Perl 2003 Advent Calendar: Mail::SpamAssassin

On the 6th day of Advent my True Language brought to me..

Mail::SpamAssassin

We all hate Spam. Unsolicited email is a plague on the Internet that you and I have to put up with if we want to use email.

One of the odd things about spam is that it's really easy to recognise. Within fraction of a second I can tell you if an email is spam or not. So why can't our computers just tell too? I mean, given the context, how complicated can it be - since they're all malformed, semi-illiterate ramblings from a bunch of idiots that doesn't look like the usual mail I get there shouldn't really be a problem.

This is where SpamAssassin comes in. It uses a combination of systems to determine if a mail is spam or not. And it does it well. So well that it's never misidentified the legitimate semi-illiterate ramblings from the bunch of idiots I know as spam by mistake, but still cut out most of the dross that I never wanted to see, which is pretty darn impressive.

[Read the documentation for Mail::SpamAssassin on search.cpan.org]

SpamAssassin is a module that utilises a variety of techniques to determine if a mail is spam or not. This is an important factor - no one technique is used to make an overall decision if a mail is spam, but rather each technique scores the mail with points saying that it's n points positive that this is spam, or n points sure that this isn't spam. When all the points are added up if the mail scores over a certain amount the mail is considered spam, otherwise it's not.

These tests are quite varied. The most basic tests pattern match the email looking for keywords that you might normally find in a spam message, or badly formed emails, or any of the other standard giveaways that most spam carries.

There are tests that go to the network, that look up if the mail has come from a server that has been reported as somewhere that often sends spam, or if the mail looks like mail that have been recently reported by a large number of people as spam.

Finally there are tests based on statistical analysis of previous mails you've got seeing how closely the mail you've just got resembles the spam or not spam you've received. These 'Bayesian' type features are good as they tend to accurately tailor themselves to the particular variety of spam you're personally being plagued with.

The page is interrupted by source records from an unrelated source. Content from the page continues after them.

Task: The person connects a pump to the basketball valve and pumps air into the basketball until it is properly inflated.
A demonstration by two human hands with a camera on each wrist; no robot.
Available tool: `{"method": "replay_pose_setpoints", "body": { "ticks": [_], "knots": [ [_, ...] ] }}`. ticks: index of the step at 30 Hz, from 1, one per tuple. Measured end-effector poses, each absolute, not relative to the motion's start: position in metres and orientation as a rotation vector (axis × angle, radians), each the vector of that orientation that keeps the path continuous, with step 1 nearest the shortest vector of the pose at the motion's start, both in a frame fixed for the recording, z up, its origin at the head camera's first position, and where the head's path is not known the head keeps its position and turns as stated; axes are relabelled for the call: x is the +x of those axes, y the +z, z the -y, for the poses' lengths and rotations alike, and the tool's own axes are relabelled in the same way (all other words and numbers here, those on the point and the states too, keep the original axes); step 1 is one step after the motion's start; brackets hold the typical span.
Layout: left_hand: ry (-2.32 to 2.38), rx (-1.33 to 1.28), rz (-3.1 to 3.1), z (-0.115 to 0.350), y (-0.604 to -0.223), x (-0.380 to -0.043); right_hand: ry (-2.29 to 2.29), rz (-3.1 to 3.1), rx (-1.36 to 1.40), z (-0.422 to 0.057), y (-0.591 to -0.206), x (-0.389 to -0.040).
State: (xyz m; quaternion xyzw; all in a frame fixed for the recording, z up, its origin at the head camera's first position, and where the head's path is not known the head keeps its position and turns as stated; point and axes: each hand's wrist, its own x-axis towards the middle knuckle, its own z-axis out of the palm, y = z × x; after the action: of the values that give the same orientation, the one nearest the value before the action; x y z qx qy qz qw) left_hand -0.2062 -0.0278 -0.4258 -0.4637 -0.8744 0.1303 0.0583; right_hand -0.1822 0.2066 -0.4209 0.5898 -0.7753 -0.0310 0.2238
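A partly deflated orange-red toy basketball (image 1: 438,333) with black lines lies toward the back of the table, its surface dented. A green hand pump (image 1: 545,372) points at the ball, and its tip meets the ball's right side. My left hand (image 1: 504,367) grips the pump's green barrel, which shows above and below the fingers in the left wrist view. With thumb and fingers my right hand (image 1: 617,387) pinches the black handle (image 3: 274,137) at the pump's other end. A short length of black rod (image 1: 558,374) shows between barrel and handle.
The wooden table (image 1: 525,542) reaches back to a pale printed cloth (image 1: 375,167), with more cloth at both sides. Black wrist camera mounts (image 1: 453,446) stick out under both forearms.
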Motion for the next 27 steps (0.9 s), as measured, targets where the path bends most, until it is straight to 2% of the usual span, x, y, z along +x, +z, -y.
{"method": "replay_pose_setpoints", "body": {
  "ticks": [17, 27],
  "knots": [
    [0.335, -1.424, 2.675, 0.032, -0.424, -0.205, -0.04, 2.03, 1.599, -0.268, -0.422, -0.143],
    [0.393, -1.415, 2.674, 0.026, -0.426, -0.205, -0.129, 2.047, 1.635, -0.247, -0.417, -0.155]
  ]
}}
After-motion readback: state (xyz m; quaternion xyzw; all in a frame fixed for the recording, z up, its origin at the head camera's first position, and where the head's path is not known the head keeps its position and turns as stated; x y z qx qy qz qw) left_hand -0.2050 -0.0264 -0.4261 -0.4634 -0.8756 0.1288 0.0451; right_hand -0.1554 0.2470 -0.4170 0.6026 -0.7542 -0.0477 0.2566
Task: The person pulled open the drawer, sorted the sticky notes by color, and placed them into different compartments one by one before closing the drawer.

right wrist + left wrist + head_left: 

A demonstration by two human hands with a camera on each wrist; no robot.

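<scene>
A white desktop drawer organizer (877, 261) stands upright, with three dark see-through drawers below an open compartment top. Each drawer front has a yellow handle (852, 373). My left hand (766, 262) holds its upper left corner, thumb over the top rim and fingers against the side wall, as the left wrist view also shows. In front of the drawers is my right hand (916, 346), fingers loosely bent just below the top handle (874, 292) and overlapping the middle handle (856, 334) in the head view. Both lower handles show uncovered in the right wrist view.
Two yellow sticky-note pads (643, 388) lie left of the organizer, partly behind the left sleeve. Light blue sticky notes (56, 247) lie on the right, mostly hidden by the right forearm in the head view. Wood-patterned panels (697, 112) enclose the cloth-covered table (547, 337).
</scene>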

The advantage in using all these tests at once is that SpamAssassin seems to catch a large percentage of the spam you might otherwise receive without ever mistakenly (in my experience at least) classifying a legitimate piece of mail as spam.

Using SpamAssassin

SpamAssassin is designed to work with a standard Unix mail delivery system. In such a system the mail-server that your mail is finally delivered to runs on the same machine you have a user account on, and you either read your mail on the machine directly or via some remote access tool like POP3 or IMAP. Having said this SpamAssassin is flexible enough that it's been adapted to run on a whole range of systems, from the ISP's solution of piping it though the module before putting it on a webmail account right the way down to

incorporating it in Outlook

. If you're willing to pay for it several commercial vendors offer turnkey solutions derived from SpamAssassin for traditional mail and exchange based services too.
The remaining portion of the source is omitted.